This document discusses social processes and classifies them into two broad categories: conjunctive and disjunctive processes. Conjunctive processes draw people together through cooperation, accommodation, and assimilation, reflecting virtues like justice and love. Disjunctive processes push people apart through conflict, contravention, and competition, reflecting vices like injustice and hatred. The document then provides more details on cooperation as a conjunctive social process, describing it as a reciprocal relation where two or more parties work together for common objectives, and discusses factors that can account for cooperation occurring.
2. Social processes flow in two opposite directions. From this, two broad
categories arise:
1. Conjunctive processes are the patterns of related interaction
through which persons are drawn together and become more
integrated.
2. Disjunctive processes are those processes in which people are
pushed farther apart and show less solidarity.

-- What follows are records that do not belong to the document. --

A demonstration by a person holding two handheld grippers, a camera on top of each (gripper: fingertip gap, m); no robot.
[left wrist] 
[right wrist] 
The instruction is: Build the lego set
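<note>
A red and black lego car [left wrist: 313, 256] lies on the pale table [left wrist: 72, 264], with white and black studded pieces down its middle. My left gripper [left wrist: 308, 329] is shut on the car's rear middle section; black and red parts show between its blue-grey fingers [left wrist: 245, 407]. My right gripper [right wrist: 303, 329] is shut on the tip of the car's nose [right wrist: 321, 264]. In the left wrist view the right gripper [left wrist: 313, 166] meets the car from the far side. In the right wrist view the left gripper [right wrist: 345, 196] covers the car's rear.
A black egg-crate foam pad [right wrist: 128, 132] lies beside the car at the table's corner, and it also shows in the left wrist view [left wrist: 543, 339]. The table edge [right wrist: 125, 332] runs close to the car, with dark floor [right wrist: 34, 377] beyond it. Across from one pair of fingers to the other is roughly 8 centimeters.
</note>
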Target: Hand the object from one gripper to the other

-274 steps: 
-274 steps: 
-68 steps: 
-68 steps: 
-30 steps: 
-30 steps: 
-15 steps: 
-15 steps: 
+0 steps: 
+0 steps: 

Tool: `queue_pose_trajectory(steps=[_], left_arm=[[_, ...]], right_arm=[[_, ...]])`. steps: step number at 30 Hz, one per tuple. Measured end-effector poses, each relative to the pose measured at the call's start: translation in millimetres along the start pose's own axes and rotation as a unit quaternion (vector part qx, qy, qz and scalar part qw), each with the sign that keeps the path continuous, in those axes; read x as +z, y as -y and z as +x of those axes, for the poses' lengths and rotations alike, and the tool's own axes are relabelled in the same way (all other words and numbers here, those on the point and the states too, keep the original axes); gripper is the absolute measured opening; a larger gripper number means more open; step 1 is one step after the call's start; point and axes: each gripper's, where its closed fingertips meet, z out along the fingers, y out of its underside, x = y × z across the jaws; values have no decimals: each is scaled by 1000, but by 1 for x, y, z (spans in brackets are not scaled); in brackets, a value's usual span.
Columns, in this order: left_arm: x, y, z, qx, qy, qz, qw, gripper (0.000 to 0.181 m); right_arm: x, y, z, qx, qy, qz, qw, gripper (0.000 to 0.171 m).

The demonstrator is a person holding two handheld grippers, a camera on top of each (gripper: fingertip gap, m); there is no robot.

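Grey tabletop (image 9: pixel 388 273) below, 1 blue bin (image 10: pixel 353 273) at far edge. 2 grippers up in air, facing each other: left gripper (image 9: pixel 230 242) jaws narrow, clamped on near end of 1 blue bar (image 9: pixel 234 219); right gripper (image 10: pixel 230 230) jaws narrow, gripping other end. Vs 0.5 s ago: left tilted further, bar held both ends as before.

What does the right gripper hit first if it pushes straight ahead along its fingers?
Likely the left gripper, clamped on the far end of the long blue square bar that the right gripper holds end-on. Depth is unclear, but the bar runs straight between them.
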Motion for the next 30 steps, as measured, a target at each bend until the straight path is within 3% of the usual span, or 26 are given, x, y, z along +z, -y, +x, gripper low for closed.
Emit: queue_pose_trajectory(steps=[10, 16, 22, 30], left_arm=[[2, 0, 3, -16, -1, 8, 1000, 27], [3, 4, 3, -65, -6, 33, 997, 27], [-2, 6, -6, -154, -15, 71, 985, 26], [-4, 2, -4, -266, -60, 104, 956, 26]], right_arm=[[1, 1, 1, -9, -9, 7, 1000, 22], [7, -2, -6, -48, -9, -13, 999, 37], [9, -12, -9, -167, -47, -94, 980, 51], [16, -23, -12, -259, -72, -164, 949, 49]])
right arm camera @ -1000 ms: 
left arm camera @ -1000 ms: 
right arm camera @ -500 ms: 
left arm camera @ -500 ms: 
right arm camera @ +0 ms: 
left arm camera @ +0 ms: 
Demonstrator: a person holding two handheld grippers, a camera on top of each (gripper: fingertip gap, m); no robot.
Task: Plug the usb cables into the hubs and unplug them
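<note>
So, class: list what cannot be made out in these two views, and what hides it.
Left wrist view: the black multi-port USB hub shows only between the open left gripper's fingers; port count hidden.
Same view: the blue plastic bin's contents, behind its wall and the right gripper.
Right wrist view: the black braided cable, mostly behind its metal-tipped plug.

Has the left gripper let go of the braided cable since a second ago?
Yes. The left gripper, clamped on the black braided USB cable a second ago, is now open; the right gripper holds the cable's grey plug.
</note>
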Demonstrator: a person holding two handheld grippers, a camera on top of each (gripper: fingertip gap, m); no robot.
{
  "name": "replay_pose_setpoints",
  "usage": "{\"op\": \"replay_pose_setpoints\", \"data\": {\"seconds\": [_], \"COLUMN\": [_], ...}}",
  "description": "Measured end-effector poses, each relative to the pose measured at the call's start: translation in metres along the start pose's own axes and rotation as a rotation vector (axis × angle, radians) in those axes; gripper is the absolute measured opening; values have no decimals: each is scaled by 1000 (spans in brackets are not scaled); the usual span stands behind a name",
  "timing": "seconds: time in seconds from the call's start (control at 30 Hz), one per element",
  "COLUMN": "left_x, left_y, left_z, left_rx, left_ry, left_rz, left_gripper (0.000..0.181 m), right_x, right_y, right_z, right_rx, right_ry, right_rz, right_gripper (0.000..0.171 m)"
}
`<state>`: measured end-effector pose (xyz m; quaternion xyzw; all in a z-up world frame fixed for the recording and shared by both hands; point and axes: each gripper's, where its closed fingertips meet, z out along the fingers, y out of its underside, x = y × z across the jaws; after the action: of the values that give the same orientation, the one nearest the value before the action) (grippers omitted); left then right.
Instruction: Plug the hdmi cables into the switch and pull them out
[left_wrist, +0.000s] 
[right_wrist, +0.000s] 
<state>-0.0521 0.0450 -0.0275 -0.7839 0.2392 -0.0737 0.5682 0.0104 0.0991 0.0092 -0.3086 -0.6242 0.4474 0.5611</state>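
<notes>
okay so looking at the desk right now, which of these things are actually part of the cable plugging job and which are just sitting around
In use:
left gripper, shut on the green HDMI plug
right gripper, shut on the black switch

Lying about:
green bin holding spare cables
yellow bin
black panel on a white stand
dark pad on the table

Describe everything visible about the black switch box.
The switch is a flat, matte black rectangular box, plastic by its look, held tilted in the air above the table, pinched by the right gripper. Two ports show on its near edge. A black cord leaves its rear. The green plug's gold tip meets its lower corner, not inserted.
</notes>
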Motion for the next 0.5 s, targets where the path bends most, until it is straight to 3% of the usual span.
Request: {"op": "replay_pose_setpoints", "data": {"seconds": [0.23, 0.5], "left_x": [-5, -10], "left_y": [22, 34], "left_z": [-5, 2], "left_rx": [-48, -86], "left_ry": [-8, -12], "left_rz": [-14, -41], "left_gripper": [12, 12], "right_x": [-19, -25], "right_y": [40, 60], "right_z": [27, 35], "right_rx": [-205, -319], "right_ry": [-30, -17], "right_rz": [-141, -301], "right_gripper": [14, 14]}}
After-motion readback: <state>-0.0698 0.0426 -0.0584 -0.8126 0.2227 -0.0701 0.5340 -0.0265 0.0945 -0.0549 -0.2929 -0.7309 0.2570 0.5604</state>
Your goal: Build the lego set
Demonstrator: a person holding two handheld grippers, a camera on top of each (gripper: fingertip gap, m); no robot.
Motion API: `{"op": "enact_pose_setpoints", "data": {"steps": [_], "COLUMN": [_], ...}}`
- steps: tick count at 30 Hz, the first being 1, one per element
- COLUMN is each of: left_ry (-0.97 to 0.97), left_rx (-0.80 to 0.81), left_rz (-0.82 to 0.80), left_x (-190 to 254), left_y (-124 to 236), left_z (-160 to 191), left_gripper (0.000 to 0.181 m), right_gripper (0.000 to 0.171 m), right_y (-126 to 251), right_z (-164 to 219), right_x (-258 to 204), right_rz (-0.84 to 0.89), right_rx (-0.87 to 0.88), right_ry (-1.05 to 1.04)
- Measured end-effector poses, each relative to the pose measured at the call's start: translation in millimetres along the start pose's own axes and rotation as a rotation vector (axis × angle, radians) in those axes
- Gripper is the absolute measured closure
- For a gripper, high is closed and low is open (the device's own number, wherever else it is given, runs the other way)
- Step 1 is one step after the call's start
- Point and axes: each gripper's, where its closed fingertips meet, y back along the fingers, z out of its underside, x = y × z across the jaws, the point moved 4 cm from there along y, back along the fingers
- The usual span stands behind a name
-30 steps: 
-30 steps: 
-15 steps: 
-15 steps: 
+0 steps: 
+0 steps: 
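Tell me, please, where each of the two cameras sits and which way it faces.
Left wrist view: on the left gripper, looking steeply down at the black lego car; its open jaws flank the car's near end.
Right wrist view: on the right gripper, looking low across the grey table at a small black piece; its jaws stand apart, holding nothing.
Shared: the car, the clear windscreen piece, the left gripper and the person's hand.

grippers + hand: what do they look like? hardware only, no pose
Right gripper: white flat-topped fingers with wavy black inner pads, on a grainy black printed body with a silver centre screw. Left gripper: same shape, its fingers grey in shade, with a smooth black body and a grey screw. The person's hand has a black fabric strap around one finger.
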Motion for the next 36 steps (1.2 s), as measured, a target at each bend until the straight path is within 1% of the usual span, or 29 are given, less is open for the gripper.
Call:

3. • In some degree, the conjunctive processes are always expressive of the
social virtues of justice and love, while the disjunctive processes are
always expressive of the social vices of injustice and hatred. As used
here, virtues and vices are taken not as moral habits but as patterned
forms of social relations that include both external and conceptual
patterns of behavior.
• The disjunctive social process may be described as negative to the
extent that they reflect injustice and hostility among people, while the
conjunctive relations may be called positive in the sense that they
reflect mutual altruism and justice.
4. • The three conjunctive social processes are cooperation,
accommodation, and assimilation. Each of these is an identifiable form
of social relation in which the participating persons achieve an
objective considered beneficial or desirable to themselves. Conscious
motivations are an expression of the participants’ self-interest, but in
their actual operation, they must also be considered of benefit to the
total group or society. They help to perpetuate and maintain the society
as an ongoing concern.
5. • The three disjunctive or negative social processes are conflict,
contravention, and competition. They are also social relations because
they are ways of behaving in which two or more persons must
participate. While the two parties may not always participate equally
in the relationship, there is never a case in which one is active and the
other is completely passive. These processes are described to be
negative because the people involved in them attempt to prevent others
from attaining an objective which is considered desirable. They may
be considered dissociative because the participants are at odds with
each other rather than in harmony.
6. Cooperation
• Cooperation, as a social process, involves two or more parties joined
together in pursuit of common objectives. This is the most common form of
social relations. It is very essential and an indispensable requirement in
maintaining and sustaining any given group or society in general.
• It is a reciprocal relation. Hence, it cannot be one-sided. However, it is also
often true that one party in the cooperative relation may achieve more of the
desired goals than does the other party.
• Cooperation may be defined as a more specific aspect of human intercourse,
one having to do with mutual aid or alliance of persons or groups seeking a
common goal or reward. It is a kind of conjoint rather than opposing action.
7. • Cooperation is a social process that admits of kinds and degrees. It is
much more intensive and continuous in primary groups than in
secondary associations.
• The primary group assumes that its members will cooperate, while the
secondary association often has to encourage and promote cooperation
among its participants. The family appears to require and obtain more
cooperation than other major groups of a society.
8. The factors that account for cooperation are complex and
numerous. Some of them are as follows:
1. Conscious desire for an object which may be reduced to self-interest
2. Loyalty to one’s group and its ideals
3. The fear of attack by an out-group
4. Basic structural need for mutual dependence
Cooperation may be viewed as social solidarity in action. Factors
attributing to this process are often described as social integration,
cohesion, and solidarity.
9. Types of Cooperation
1. Informal cooperation is characterized as spontaneous and involves
mutual give-and-take. This is commonly shown in primary groups of
gemeinschaft existing in the family, in the rural areas, and in very
simple societies.
2. Formal or organized cooperation is of deliberate and contractual
nature prescribing the specific reciprocal right and obligations of the
members. There are formal goals and objectives. Leadership is also
provided. This type of cooperation exists in large societies,
government, non-government agencies, and civic groups.